D’un autre côté, elle ne se sentait pas de taille à déchiffrer toute seule ces trente deux pages. Elle choisit donc de revenir à sa première idée et de prendre les clichés tout de même, malgré le risque que cela représentait.

Elle photographia les pages une à une, s’assura pour chacune que l’image était nette et qu’il n’y aurait pas de difficultés pour lire le texte, puis referma l’ouvrage et le remit à sa place.

Il ne lui restait plus qu’à retrouver ses compagnons.

Elle sortit de la grande salle des archives, passa sous le portique de détection et remonta l’escalier dans lequel le Padre Argenti l’avait précédée quelques instants avant. Le texto qu’elle avait reçu de Karine l’inquiétait : si la rousse était à Rome, la ville semblait tout à coup beaucoup moins sûre pour Louise et ses amis.

Elle retrouva Pascal et le Professeur Campagnolo dans la cafétéria, où le père Gasser leur confiait tous les détails des six (ou peut être douze) derniers mois de la vie de la cité.

- Voulez vous un cappuccino, mademoiselle demanda le petit prêtre ? Vous semblez toute pâle !

- Oh ! Oui, s’il vous plait ! répondit-elle au père Gasser qui était déjà debout pour aller lui chercher sa tasse. Oh, Pascal ! Je suis tellement contente de te revoir ! Tout s’est bien passé ?

- C’est plutôt à toi qu’il faudrait demander ça. Ici, nous nous sommes contentés de t’attendre.

- Je… je me suis fait du souci. Ce n’est rien, juste une petite bouffée d’angoisse, mais il n’y a vraiment pas de quoi.

- Vous êtes sûre que tout va bien ? intervint le Professeur Campagnolo. Le père Gasser a raison : vous êtes vraiment toute pâle. Est-ce que ça aurait un rapport avec le contenu de ce fameux livre ?

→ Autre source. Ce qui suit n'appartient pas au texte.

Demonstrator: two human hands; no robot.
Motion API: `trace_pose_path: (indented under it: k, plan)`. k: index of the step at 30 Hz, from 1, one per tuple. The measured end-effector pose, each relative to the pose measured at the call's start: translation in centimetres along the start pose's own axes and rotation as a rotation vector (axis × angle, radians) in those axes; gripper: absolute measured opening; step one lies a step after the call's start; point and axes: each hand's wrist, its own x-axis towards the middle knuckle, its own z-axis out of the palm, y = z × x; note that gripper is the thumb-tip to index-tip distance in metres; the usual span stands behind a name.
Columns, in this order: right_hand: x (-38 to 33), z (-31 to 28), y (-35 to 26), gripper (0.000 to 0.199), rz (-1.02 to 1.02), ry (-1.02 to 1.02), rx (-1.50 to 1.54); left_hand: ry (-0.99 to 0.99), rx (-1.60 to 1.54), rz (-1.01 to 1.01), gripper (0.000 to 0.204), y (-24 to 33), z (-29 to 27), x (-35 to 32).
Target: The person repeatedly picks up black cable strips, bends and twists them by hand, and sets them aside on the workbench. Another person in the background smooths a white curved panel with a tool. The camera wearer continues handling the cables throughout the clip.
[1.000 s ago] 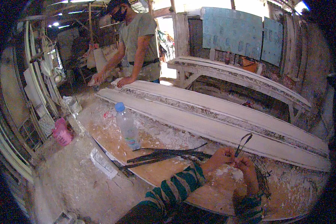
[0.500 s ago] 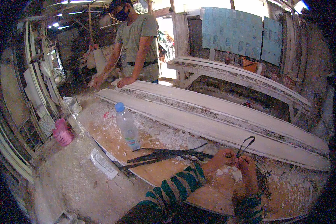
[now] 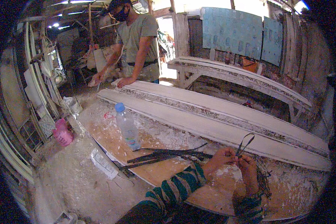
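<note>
My left hand (image 3: pixel 222 158) and my right hand (image 3: pixel 248 167) meet above the near edge of the bench, fingertips pinched close together. Between them they grip a thin dark strip (image 3: pixel 251 136), which rises above the fingers in a narrow loop. Where its ends run is hidden by my fingers. To the left of my left hand lies a loose bunch of dark strips (image 3: pixel 164 156) on the board. Beside my right wrist is a tangle of thin dark strands (image 3: pixel 264 179). A clear plastic bottle (image 3: pixel 126 127) with a blue cap stands beyond the bunch.
Two long whitish boards (image 3: pixel 190 115) stretch across the dusty brown work board (image 3: pixel 112 136). At their far left end a person (image 3: pixel 138 44) leans with one hand on them. A pink basket (image 3: pixel 63 133) stands on the left; a whitish bench (image 3: pixel 227 76) is behind.
The loop of dark strip has shifted slightly and its top has tilted a little. My hands stay nearly in place. The other person's hand at the far left moved slightly.
</note>
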Motion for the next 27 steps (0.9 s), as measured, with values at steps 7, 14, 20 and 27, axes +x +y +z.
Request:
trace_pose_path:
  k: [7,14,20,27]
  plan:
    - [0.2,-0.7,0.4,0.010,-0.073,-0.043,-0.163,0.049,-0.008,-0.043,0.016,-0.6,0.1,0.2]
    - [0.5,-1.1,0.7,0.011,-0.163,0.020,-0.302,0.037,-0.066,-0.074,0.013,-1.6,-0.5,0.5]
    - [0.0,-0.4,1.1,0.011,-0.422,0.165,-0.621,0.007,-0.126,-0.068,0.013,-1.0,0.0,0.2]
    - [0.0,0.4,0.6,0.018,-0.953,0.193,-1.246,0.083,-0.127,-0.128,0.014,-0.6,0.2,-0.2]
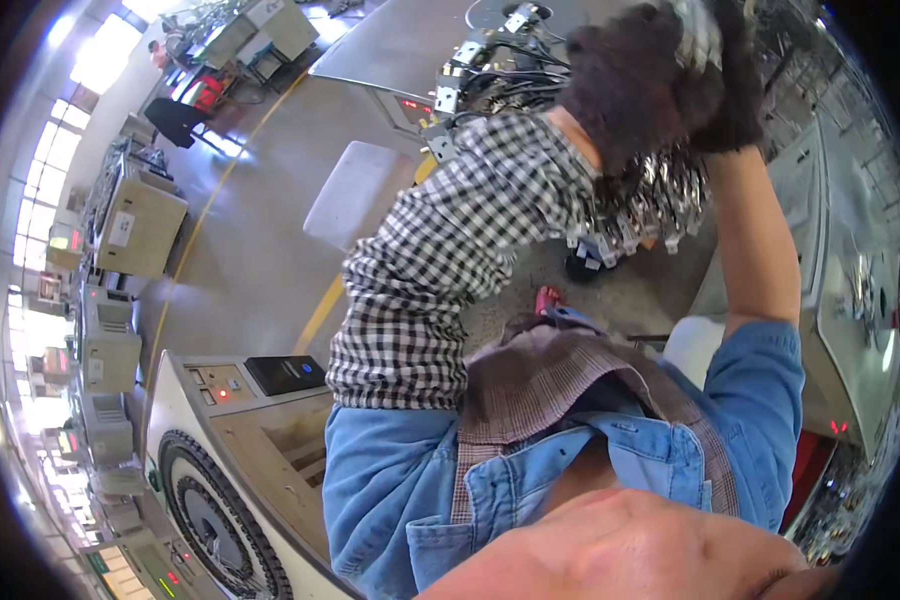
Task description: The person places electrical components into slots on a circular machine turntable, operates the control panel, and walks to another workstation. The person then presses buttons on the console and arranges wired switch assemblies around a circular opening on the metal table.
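My left hand (620,85), in a dark glove, is raised at the top of the view. Its forearm wears a black-and-white checked sleeve cover (450,250). My right hand (735,95), also in a dark glove, is beside it, above a bare forearm and a blue sleeve. Both gloves are closed around the top of a bundle of shiny metal parts (660,200) that hangs below them. A silvery piece (698,35) shows between the gloves. The fingers themselves are hidden by the gloves and the bundle.
A cream machine with a black-rimmed round disc (210,520) and a control panel (220,385) stands at the lower left. Beige machines (135,220) line the left. A white padded seat (355,190), a yellow floor line (320,310), cables (490,70) and a grey machine (850,300) are nearby.
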### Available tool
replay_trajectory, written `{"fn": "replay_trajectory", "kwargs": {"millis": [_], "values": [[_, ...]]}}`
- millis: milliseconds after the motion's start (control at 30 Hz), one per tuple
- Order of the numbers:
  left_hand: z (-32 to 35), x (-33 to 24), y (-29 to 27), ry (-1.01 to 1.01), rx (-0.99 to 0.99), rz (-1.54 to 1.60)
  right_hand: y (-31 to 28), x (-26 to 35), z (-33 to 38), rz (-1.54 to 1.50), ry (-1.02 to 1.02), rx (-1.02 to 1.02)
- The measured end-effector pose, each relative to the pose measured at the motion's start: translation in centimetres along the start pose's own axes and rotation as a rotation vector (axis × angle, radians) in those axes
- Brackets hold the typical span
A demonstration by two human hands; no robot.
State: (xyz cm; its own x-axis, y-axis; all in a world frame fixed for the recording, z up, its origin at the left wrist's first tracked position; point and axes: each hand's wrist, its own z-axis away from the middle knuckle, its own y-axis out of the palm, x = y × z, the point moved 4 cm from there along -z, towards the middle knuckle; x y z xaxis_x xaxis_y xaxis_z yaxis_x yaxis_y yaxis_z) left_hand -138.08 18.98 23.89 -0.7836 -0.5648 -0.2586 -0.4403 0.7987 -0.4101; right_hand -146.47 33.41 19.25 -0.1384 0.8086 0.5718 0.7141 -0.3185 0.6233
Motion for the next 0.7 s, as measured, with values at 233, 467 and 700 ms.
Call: {"fn": "replay_trajectory", "kwargs": {"millis": [233,467,700], "values": [[-3.4,15.9,1.7,-0.186,-0.184,-0.097,-11.2,-5.7,-17.9,0.249,-0.035,-0.131],[-4.2,27.5,7.0,-0.233,-0.188,-0.234,-15.0,-7.9,-25.8,1.528,-0.415,0.207],[-3.7,32.5,10.7,0.029,0.111,-0.193,-17.1,-7.0,-24.7,0.718,-0.190,-0.179]]}}
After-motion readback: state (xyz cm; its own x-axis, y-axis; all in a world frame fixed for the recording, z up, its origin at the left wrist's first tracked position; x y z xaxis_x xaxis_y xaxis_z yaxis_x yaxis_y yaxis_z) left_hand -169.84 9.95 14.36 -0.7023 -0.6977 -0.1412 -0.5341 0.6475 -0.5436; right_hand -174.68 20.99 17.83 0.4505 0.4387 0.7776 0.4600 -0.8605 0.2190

- Tout va bien, je vous assure. Et d’ailleurs ce livre n’a pas grand-chose à voir avec le sujet qui nous préoccupe. Très décevant… nous avons fait fausse route. Je crois qu’on ferait mieux de profiter de notre café… et puis de cette vue : les jardins sont vraiment splendides. On ne peut pas y aller pour faire quelques pas ?

- Je crains que non, répondit le Professeur, légèrement désarçonné : le matin, les jardins sont réservés à la promenade du Pape. Peut-être êtes-vous sujette à la claustrophobie...

Les deux jeunes gens regardèrent machinalement vers l’extérieur, tentant peut être d’apercevoir le locataire des lieux. Celui-ci ne semblait cependant pas avoir choisi de prendre l’air ce matin là.